If you need more information about NGS technology, DNA/RNA isolation, library preparation, SNP fingerprinting, bioinformatics data analysis and storage. And/or if you want to discuss your experiment/project that uses NGS technology
How should I deliver my samples?
For DNA / RNA isolation, SNP fingerprinting, library preparation: please refer to the services page. Additionally you need to submit your samples electronically. For ready-to-sequence samples: please deliver your (pooled) samples in an 1,5 ml tube at a concentration of 4 nM with a minimal volume of 40 ul. Additionally you need to submit your samples electronically. Hand over your samples to a USF employee in a 1.5 ml tube with the run ID written on the lid and the sample name on the lid/side.

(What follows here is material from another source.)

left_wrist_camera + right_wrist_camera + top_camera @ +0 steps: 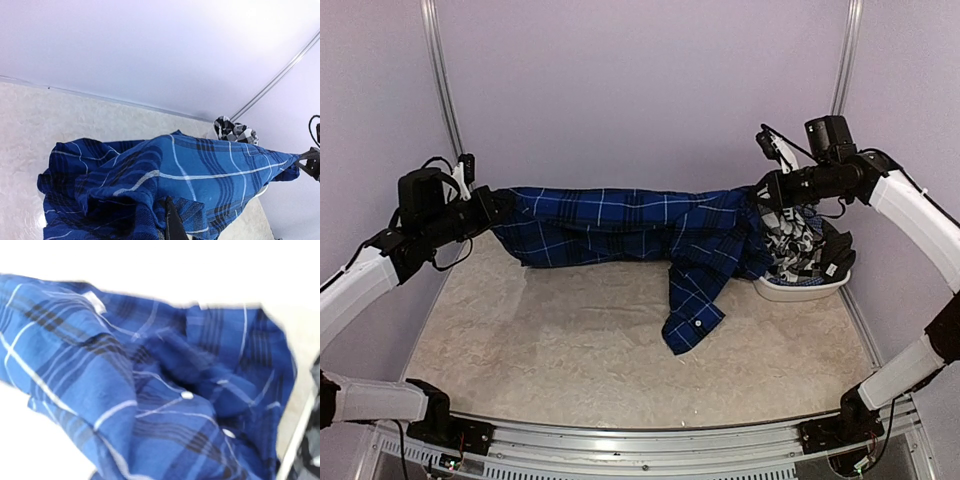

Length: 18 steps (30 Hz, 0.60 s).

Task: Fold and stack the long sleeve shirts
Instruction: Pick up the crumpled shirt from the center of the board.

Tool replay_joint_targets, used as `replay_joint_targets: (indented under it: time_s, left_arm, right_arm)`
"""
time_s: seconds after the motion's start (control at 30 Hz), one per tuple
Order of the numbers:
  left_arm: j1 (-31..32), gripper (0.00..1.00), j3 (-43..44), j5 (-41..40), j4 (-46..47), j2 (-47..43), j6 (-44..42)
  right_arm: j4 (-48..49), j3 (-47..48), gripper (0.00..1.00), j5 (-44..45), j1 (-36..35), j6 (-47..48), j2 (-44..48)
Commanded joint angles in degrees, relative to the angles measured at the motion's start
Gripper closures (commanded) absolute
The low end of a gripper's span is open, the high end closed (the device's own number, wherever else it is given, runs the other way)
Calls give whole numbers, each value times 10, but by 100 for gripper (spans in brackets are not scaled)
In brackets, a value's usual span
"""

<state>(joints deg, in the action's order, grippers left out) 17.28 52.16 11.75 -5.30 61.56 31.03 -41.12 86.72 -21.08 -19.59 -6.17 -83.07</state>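
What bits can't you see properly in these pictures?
1. Left jaws: top view, buried in the royal blue plaid cloth shirt; left wrist view, cut off by the bottom edge.
2. Right jaws: right wrist view, blurred blue cloth fills the picture.
3. Black-and-white checked cloth shirt: top view, mostly hidden by the blue shirt, the right arm and the white tub.

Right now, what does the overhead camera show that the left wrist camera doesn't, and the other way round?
Only the overhead view shows both arms whole, and a sleeve's buttoned cuff lying on the table. Only the left wrist view shows, close up, the cloth bunched around its own dark finger. Both show the blue shirt pulled out between the left hand and the right hand, with the black-and-white checked shirt beside its right end.
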Motion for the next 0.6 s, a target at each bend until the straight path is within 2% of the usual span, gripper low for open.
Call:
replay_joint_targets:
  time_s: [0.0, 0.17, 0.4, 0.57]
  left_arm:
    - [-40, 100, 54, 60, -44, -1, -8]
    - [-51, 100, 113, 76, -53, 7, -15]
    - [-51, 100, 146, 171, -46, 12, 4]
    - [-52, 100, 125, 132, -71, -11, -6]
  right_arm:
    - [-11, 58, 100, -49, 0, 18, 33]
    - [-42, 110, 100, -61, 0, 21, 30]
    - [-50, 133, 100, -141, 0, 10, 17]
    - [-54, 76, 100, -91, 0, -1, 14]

When will my samples be ready?
Samples will be put in queue when online sample submission has been performed and samples have been physically handed over to the facility. We hold on to “first in, first sequenced” principle. Turn around times are two weeks for RNA / DNA isolations, two weeks for SNP fingerprinting, three weeks for library preparation and two weeks for sequencing run requests. Be aware that turn around times depend on the number of requests, available reagents and personnel. Furthermore, we cannot control machine outage. In case of significant delays, we will contact you. We are open for high priority requests. Note that we will discuss your request internally before granting.
How can I acknowledge Utrecht Sequencing Facility?
Utrecht Sequencing Facility is a joint initiative that is financially supported by the University Medical Center Utrecht, the Hubrecht Institute and the Utrecht University. To guarantee our continued existence, it is important to acknowledge the contribution of the Utrecht Sequencing Facility wherever possible. Please use the following standard text “We thank Utrecht Sequencing Facility for providing sequencing service and data. Utrecht Sequencing Facility is subsidized by the University Medical Center Utrecht, Hubrecht Institute and Utrecht University”
Feedback and/or complaint?
We are committed to providing great service and support. Your feedback, whether it is a compliment, suggestion or complaint, is very valuable to us. Please contact us!
FAQ – SEQUENCING
What is paired-end sequencing?
Paired-end sequencing allows users to sequence both ends of a fragment and generate high-quality, alignable sequence data. Paired-end sequencing facilitates detection of genomic rearrangements and repetitive sequence elements, as well as gene fusions and novel transcripts.